To: Hans who wrote (397)2/2/2002 6:52:39 PM
From: SusieQ1065  Respond to of 4058
 
How do you pick the stock and strike price?

looking for stocks that might make big moves, but don't know which way they're going...(ex: upcoming announcements, earnings reports, conferences, upcoming FDA decisions)

I assume the exp date is always 1 or 2 months out.

front month best i think....time premium our enemy, volatility our friend...just looking for a big move to cover the whole position, set a profit goal, and out you go.

and as Dan mentioned before...it's ideal to find something that doesn't have volatility priced into the option...



To: Hans who wrote (397)2/2/2002 7:22:59 PM
From: mishedlo  Respond to of 4058
 
Most options expiring worthless is an "overdone simplification".

If you were a firm believer in that you could sit back and sell options all day long and make millions on the fact that options expire worthless.

Take a look at INVN (lets go back a bit to about 26) and say you sold the strike 25 April puts and calls both, thinking they would expire worthless. Well the PUTs did for sure, but you lost your ass on selling those calls. Did the seller of those calls have an advantage? Try that at 10, and you are toast if your position was big (and you were stupid enough to hold firm).

On momo-stuff in a moving market, the option BUYER has the advantage. In a sideways market on a non-trending stock the SELLER has the advantage.

But....
The seller has an obligation as well as UNLIMITED RISK for selling those options.
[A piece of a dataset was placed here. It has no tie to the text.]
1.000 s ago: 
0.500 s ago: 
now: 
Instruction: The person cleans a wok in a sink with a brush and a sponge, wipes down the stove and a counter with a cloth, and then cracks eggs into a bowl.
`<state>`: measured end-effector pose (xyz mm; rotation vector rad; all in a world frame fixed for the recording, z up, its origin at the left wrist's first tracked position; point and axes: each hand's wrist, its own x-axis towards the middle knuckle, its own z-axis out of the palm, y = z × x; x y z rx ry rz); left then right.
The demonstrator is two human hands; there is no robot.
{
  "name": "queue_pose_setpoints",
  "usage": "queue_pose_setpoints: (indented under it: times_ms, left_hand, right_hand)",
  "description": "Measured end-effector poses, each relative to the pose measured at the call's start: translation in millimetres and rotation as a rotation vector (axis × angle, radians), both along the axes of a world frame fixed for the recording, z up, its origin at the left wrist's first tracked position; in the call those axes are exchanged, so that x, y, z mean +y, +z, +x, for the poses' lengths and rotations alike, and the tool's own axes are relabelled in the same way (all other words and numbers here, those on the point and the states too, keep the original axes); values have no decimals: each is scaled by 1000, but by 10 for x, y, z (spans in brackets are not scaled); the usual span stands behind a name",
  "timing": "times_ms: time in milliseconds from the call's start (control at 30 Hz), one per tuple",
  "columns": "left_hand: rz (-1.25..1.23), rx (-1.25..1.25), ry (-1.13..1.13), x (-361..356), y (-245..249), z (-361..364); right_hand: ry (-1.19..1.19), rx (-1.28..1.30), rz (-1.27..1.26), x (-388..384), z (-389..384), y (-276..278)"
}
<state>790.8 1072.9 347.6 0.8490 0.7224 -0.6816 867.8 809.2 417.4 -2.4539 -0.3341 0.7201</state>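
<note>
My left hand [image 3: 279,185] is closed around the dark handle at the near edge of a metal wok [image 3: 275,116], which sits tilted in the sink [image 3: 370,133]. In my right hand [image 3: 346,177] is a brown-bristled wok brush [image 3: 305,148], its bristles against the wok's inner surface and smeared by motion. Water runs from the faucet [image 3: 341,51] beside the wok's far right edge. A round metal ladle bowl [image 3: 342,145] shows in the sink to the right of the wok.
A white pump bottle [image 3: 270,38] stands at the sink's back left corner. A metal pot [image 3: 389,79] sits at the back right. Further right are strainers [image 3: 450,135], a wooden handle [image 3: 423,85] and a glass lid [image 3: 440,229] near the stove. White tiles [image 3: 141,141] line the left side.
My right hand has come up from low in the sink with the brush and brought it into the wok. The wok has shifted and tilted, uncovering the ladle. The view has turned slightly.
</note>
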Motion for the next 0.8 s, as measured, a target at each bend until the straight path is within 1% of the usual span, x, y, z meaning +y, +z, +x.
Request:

The option buyer has a predefined risk, and in comparison to selling short (and holding overnight), a better chance of sleeping easier in many situations.

That said....
Of course most options expire worthless.
For starters all put buyers in a rising market lose.
All Call buyers in a falling market lose.
Thus 1/2 are doomed from the start to be wrong.
Then take into consideration all the open interest on non-sensical strikes so far out of the money, those will be woirthless too. In a sideways market the put and call buyer are at a disadvantage.

BUT....
If you start doing something so silly as to selling calls way out of the money, and have a surge like INVN, or puts way out of the money on something like ENE thinking it is "easy money" to bank those profits on the "fact" that "options expire worthless", all I can say is if you guess wrong on that, you will in fact be wiped out at some point.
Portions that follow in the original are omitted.